Galveston ISD v. Jaco (Tex. 2010),
No.
09-0195 (Tex. Feb. 12, 2010)(per curiam) (whistle-blower case remanded to the court of appeals to determine whether plaintiff has alleged a violation under the Texas Whistleblower Act under the court's holding in Lueck, which made sufficiency of the facts pleaded in support statutory cause of action a jurisdictional issue)
GALVESTON INDEPENDENT SCHOOL DISTRICT v. BRENT JACO; from Galveston County;
14th district (14-08-00271-CV, 278 SW3d 477, 01-20-09)
Pursuant to Texas Rule of Appellate Procedure 59.1, after granting the petition for review and without hearing oral argument, the Court reverses the court of appeals' judgment and remands the case to that court.
Per Curiam Opinion
(Justice Eva M. Guzman not sitting)
(author of the opinion in the court below)

PER CURIAM OPINION

Justice Guzman did not participate in the decision.

Brent Jaco sued the Galveston Independent School District under the Texas Whistleblower Act, alleging that he was demoted from his position as Director of Athletics and Extracurricular Activities for reporting a Ball High School football player’s violations of the University Interscholastic League’s eligibility rules to UIL officials. In a plea to the jurisdiction, the District asserted that Jaco’s claims were barred by governmental immunity and the trial court lacked subject matter jurisdiction because Jaco failed to make a good-faith report of a violation of law to an appropriate law-enforcement authority, as required by the Texas Whistleblower Act. See Tex. Gov’t Code § 554.002(a).

The trial court denied the plea to the jurisdiction and the District appealed. See Tex. Civ. Prac. & Rem. Code § 51.014(a)(8) (permitting appeal from an interlocutory order that denies a plea to the jurisdiction by a governmental unit). The court of appeals affirmed, holding that the elements of section 554.002(a) of the Government Code are not jurisdictional. 278 S.W.3d 477, 482–83 (Tex. App.—Houston [14th Dist.] 2009).

However, in State v. Lueck, 290 S.W.3d 876, 883 (Tex. 2009), we held that “the elements of section 554.002(a) can be considered to determine both jurisdiction and liability.” Accordingly, whether the reporting of a violation of UIL rules and regulations to the UIL is a good-faith report of a violation of law to an appropriate law-enforcement authority is a jurisdictional question.
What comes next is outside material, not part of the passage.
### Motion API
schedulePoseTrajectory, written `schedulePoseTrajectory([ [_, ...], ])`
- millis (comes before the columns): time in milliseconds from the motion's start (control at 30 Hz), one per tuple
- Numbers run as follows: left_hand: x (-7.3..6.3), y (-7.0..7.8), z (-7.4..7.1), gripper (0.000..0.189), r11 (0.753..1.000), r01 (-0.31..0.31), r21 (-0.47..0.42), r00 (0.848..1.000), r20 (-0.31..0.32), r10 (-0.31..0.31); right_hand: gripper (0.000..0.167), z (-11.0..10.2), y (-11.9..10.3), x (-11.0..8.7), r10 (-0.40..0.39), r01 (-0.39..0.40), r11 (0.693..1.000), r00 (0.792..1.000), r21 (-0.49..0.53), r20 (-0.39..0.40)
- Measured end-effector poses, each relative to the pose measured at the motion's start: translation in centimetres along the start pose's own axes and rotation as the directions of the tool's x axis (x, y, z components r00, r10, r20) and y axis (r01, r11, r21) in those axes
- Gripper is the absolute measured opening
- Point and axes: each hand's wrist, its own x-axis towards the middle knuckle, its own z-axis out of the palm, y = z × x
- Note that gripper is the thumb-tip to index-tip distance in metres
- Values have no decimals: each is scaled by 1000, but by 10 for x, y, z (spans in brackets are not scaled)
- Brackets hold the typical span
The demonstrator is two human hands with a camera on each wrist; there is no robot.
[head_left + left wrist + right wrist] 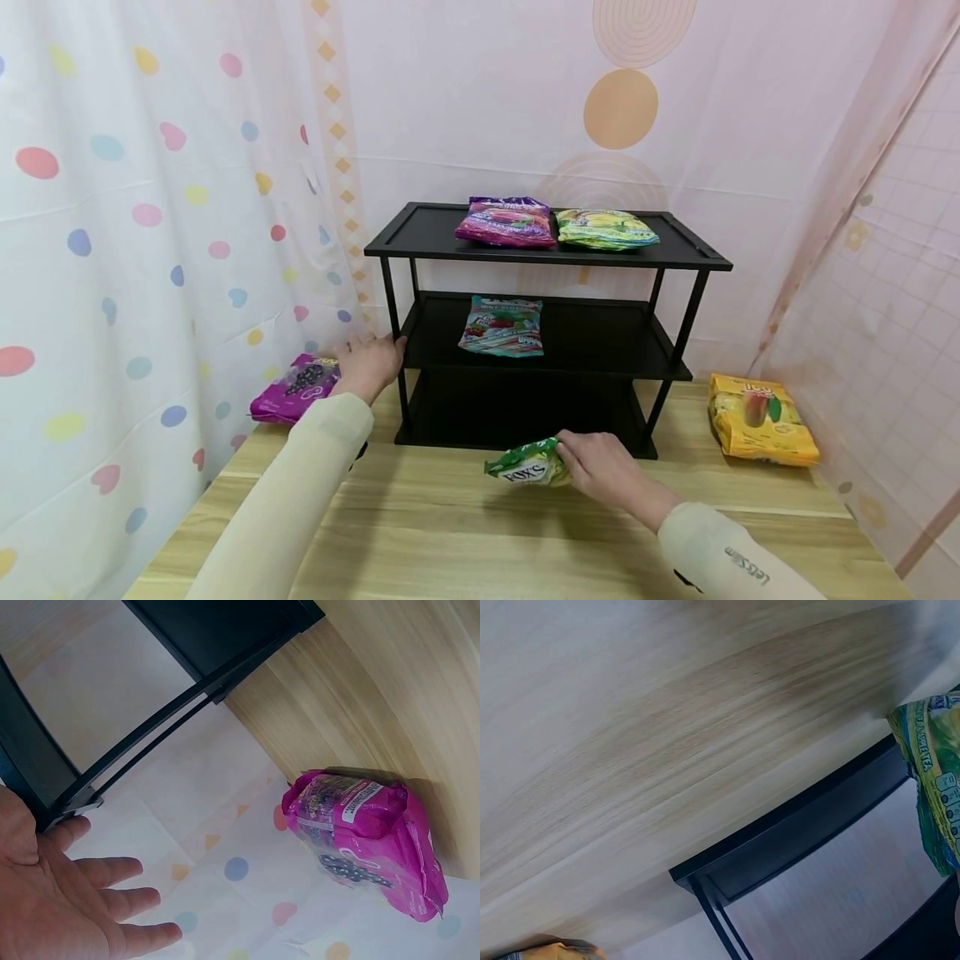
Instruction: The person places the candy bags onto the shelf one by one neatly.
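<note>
– What is held nearest?
– A green packet (525, 467) is pinched by the right hand (606, 472), above the table (450, 542), before the bottom tier of the black rack (592, 335).
– How is the left hand (367, 364) placed?
– Its fingers are spread, and the rack's left side is touched at the middle tier. A purple packet (298, 392) is seen beside it.
– Farther back?
– A blue packet (501, 328) is laid on the middle tier; a pink packet (507, 223) and a lime packet (606, 230) are set on top.
</note>
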Motion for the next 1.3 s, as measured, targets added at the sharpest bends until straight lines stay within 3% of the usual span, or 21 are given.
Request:
schedulePoseTrajectory([
  [300, -2, 3, -4, 52, 1000, 23, -20, 1000, 17, -23, 29, -7, 1, 6, 184, -191, 969, 981, 154, 64],
  [467, -1, 4, -4, 53, 999, 26, -19, 999, 21, -26, 29, -10, 2, 7, 319, -335, 919, 942, 208, 108],
  [667, -1, 3, -3, 54, 1000, 25, -13, 1000, 17, -25, 45, -11, 1, 5, 480, -506, 793, 862, 340, 162],
  [900, -1, 3, -3, 53, 1000, 23, -15, 1000, 19, -22, 39, -8, 3, 4, 552, -578, 700, 811, 420, 195],
  [1133, -2, 3, -3, 53, 999, 29, -21, 999, 17, -28, 59, -4, 2, -2, 628, -671, 518, 719, 531, 298],
  [1200, -2, 3, -3, 53, 999, 31, -20, 999, 18, -31, 59, -2, 2, -4, 630, -680, 478, 706, 556, 322],
  [1300, -2, 3, -3, 54, 999, 33, -18, 999, 18, -32, 58, 1, 2, -6, 625, -682, 464, 704, 566, 336],
])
Therefore, without hearing oral argument, Tex. R. App. P. 59.1, and for the reasons explained in Lueck, we reverse and remand to the court of appeals to determine whether, under the analysis set forth in Lueck, Jaco has alleged a violation under the Whistleblower Act. See Tex. Gov’t Code § 554.002(a).

JUSTICE EVA HAD OPINED OTHERWISE: "Because the District failed to present arguments that, if true, would deprive the trial court of subject-matter jurisdiction, we affirm [ the trial court's denial of the school district's plea to the jurisdiction];" but was not allowed to participate in supreme-level reconsideration of that holding.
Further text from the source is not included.